AMD Polaris architecture – GCN 4.0

TwsT · 10 May 2016 at 22:58

Perfect_Chaos said:
I wasn't aware either company would bring out the highest end cards near the end of the year, i thought most were saying next year.

most have been saying 2017 it's absolute hearsay that it will before 2017

Especially with Zen launching aswell

OFC in true AMD style they can change it at anytime but certainly nothing concrete in the roadmap for vega at all.

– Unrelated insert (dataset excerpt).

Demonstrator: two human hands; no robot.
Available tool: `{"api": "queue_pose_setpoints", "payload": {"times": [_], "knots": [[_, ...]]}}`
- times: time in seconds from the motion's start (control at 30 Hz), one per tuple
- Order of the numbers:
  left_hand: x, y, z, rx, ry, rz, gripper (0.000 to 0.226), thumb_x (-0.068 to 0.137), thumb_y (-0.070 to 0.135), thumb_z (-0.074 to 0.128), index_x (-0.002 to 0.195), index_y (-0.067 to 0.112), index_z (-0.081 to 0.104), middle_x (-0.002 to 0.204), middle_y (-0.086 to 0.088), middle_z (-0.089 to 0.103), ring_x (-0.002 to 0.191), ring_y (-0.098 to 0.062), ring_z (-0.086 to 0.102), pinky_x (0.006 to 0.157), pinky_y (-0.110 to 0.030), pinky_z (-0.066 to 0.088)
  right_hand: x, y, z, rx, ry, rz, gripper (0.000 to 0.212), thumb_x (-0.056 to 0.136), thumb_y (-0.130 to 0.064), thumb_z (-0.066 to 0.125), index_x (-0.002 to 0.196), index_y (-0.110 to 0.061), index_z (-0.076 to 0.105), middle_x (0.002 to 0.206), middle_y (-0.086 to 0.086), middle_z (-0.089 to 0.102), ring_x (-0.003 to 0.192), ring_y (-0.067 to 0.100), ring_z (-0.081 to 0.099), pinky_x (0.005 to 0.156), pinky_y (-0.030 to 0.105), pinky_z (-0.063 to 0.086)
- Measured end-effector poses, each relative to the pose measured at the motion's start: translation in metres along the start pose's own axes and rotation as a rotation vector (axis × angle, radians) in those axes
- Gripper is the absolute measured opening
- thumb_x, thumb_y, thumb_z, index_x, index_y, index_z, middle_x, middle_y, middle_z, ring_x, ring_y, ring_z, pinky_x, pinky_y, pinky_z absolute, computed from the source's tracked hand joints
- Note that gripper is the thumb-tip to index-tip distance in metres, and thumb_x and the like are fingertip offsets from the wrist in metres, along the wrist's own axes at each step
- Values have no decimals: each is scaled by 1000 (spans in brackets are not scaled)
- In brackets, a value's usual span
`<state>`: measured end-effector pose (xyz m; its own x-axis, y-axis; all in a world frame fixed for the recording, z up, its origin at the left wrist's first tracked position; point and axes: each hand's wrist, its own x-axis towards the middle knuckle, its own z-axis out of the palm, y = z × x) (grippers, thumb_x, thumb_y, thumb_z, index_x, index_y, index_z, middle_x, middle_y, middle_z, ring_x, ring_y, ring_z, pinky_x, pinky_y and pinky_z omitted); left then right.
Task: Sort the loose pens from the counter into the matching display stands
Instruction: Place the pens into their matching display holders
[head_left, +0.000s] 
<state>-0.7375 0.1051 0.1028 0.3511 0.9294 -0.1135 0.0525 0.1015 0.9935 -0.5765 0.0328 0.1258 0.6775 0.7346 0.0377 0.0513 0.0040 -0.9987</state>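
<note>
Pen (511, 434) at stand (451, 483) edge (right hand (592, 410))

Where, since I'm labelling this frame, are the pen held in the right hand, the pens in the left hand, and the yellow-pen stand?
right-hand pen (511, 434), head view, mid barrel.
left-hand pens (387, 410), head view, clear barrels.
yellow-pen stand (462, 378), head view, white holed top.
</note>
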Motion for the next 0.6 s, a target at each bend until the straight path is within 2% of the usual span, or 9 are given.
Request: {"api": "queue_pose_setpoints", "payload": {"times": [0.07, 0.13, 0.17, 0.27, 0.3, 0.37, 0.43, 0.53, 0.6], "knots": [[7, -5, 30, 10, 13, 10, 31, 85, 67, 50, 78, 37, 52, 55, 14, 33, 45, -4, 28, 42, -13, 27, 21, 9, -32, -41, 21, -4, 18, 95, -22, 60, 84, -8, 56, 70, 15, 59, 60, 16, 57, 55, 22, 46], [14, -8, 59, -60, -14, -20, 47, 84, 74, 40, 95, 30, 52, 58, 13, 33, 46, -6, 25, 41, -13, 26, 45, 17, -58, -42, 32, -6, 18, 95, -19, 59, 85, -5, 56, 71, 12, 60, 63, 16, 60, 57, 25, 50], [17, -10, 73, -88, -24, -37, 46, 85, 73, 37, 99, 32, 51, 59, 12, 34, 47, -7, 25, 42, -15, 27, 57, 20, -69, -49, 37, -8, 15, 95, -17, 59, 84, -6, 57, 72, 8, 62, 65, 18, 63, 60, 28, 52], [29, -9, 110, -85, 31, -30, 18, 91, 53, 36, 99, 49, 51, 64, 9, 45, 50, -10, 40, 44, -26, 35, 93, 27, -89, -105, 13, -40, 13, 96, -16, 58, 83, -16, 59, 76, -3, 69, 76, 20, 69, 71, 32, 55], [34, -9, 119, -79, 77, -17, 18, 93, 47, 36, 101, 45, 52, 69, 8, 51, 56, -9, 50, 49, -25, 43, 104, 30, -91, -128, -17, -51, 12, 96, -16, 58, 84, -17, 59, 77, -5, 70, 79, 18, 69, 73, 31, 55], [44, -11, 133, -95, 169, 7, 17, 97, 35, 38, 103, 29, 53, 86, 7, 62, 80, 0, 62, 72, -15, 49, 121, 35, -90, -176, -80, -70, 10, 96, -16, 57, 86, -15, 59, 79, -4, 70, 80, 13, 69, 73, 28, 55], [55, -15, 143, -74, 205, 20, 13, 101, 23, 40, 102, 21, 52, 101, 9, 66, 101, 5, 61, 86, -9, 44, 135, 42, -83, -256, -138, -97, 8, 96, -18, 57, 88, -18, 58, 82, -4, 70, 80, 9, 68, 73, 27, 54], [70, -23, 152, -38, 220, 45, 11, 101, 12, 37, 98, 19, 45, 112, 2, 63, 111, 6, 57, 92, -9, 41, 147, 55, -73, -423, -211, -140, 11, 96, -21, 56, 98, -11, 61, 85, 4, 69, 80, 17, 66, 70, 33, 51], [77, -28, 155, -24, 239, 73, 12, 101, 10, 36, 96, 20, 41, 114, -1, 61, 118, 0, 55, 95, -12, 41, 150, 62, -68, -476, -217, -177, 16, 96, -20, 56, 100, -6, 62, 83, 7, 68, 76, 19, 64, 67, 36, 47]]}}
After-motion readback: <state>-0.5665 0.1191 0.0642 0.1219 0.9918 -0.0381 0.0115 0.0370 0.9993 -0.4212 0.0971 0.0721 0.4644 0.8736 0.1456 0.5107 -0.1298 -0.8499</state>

AS you would expect becuase no one releases a chipset with the promise of a better one a few months later even if that's the plan.

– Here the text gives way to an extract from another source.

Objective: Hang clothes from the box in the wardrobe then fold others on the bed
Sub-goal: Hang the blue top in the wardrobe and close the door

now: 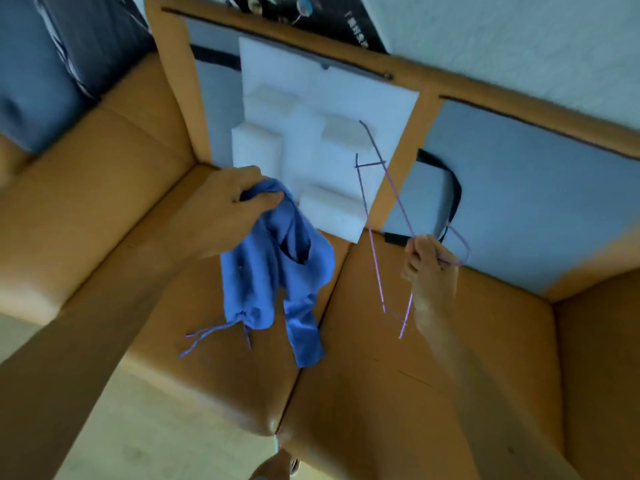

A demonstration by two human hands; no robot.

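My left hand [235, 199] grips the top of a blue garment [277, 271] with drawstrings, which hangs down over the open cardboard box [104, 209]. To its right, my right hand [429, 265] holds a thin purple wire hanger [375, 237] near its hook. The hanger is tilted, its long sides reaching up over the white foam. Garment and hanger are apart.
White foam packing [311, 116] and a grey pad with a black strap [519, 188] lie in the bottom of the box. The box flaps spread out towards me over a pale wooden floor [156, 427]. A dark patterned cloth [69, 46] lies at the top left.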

flopper · 10 May 2016 at 23:09

BF1+Vega =

andybird123 · 10 May 2016 at 23:11

queamin said:
I think Nvidia have a steep learning curve with interposer's, more so than Amd.

Nvidia arent building interposers, AMD didnt build any interposers, its all done by third parties, probably the same ones

pmc25 · 10 May 2016 at 23:21

Rroff said:
Dunno nVidia have been doing some strange things with regard to interposers so could be they are struggling with it or could mean something completely different but might indicate HBM2 won't come on Pascal any time soon. I don't really buy the SP numbers though unless they are counting both FP32 and 64 in there which is a strange thing to do - nVidia don't usually scale them up like that - when claims are made of them shooting up generation on generation it usually tends to indicate fake info.

If there's a GP102 it likely means that GP100 dies binned as defective will literally be (rubbish) binned. GP102 with similar FP32 to FP64 unit ratio as the GP104 would probably be about right re: 4000+ (they say ~4500) shader units. That doesn't look wrong to me.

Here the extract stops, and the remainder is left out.